Theatre people have spent the last 18 months speculating about how the pandemic will affect theatre in the coming years, and Chokhani is no exception. His last gig involved transforming the Vancouver Fringe to accommodate pandemic restrictions — all while trapped in India by border closures himself and working long distance. But unlike some, he doesn’t see the art form disappearing or going forever digital.  

“Theatre has always had challenges as a medium and we have always innovated,” he says. “This might be one of the biggest challenges, because we (couldn’t) even go into the theatre, but it’s not the first time we’ve seen it. Television has challenged it before, and different pandemics have challenged it before. 

“I really believe in the resiliency of theatre artists, so I think we’ll find a way.”

That said, the 2018 winner of the Vancouver NOW Representation and Inclusion award and former producer of the province-wide Diwali in BC festival wouldn’t be averse to a bit of a shake-up.  

“The world is changing,” he notes, “and quite frankly as an artist of colour and a leader of colour, there’s a part of me that does not want to go back completely to what it used to be.” 

Chokhani says diversity in the theatre is about more than just casting — it extends to the stories that are told on stage, the leadership models at theatre companies, the way that the box office handles language barriers, and what is served at the lobby bar. 

“These are detailed things that you are not going to see change the first time you see a show at ATP after I’ve arrived, and this isn’t going to change in the industry the first time we are talking about it,” he says. But he sees the industry changing relatively more quickly recently.  

“It’s about finding a balance. I don’t think it’s an ‘either/or’ choice — it’s an ‘and.’ What’s working should continue. But we can’t get complacent with what’s working, because there’s a whole demographic change happening societally, and that needs to be reflected in what we do.” 

The Mumbai-born Chokhani has an eclectic background, with a masters degree in computer science in Boston that initially led him to the digital entertainment industry and producing video games for giants like Fox, Pixar, Disney and Nickelodeon. Since moving to Canada from the US, his theatre pedigree is extensive and he has become well-known for “putting bums in seats” as the theatre expression goes, but bums that sometimes haven’t found themselves at live theatre before. So he knows the move toward diversity can’t be framed as a bitter pill. 

“This can’t be a draining, baggage-unpacking conversation,” he insists. “We should have those difficult conversations as well, but we should also not forget what we do at the heart of it, which is to create art, which is to create joy. We are storytellers, and that needs to be the heart of the work.”

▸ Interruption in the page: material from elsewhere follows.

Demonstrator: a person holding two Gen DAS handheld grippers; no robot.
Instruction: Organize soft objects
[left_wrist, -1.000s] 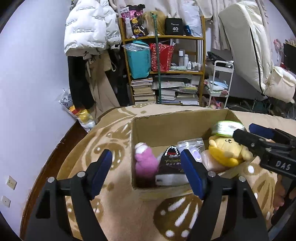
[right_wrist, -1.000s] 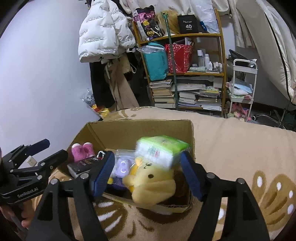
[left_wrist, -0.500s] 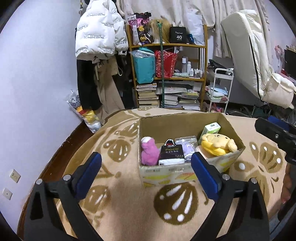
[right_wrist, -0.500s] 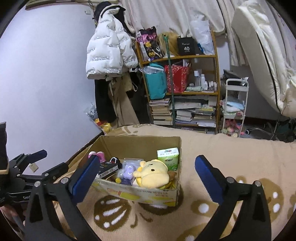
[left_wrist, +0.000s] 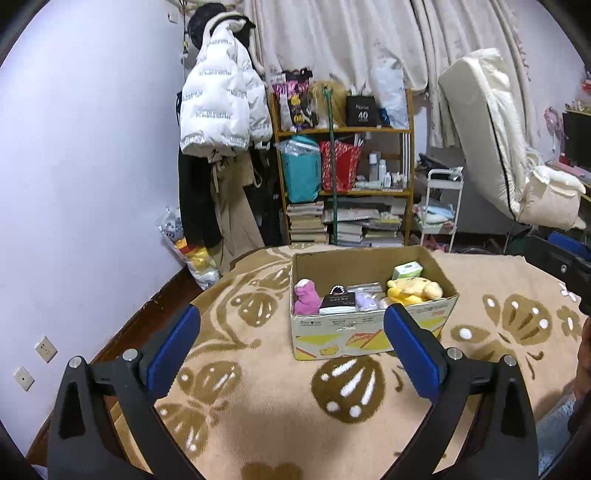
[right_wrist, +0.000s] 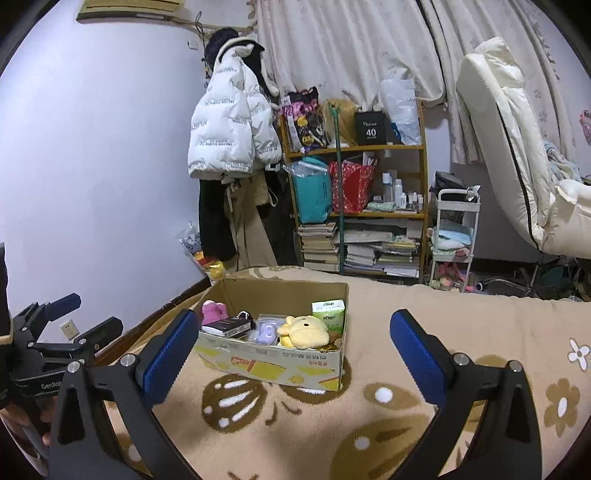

So as ATP nears its 50th anniversary in a post-pandemic world with increasing emphasis on diversity and inclusivity on stages, Chokhani sees an opportunity for the company to engage with the community to reimagine its hopes for the next 50 years.  

“Any company of the size of ATP or Theatre Calgary has to find a balance between work that is risky — but we still have to take the risk — and the money makers,” he concedes. “That’s just how we have to balance the budget. What I can say is that we’re not going to go away from what ATP is known for, which is creating new work. That’s something that is nationally known and nationally recognized, and something we take pride in, so that’s not going to change. 

“In terms of what it needs to become, I’m kind of excited by us all being concurrently in this moment to try to figure it out and redefine what the future of theatre is.”

ATP’s current production In Wonderland by Anna Cummer and directed by Haysam Kadri, runs until Dec. 26, 2021 at the Martha Cohen Theatre in Arts Commons.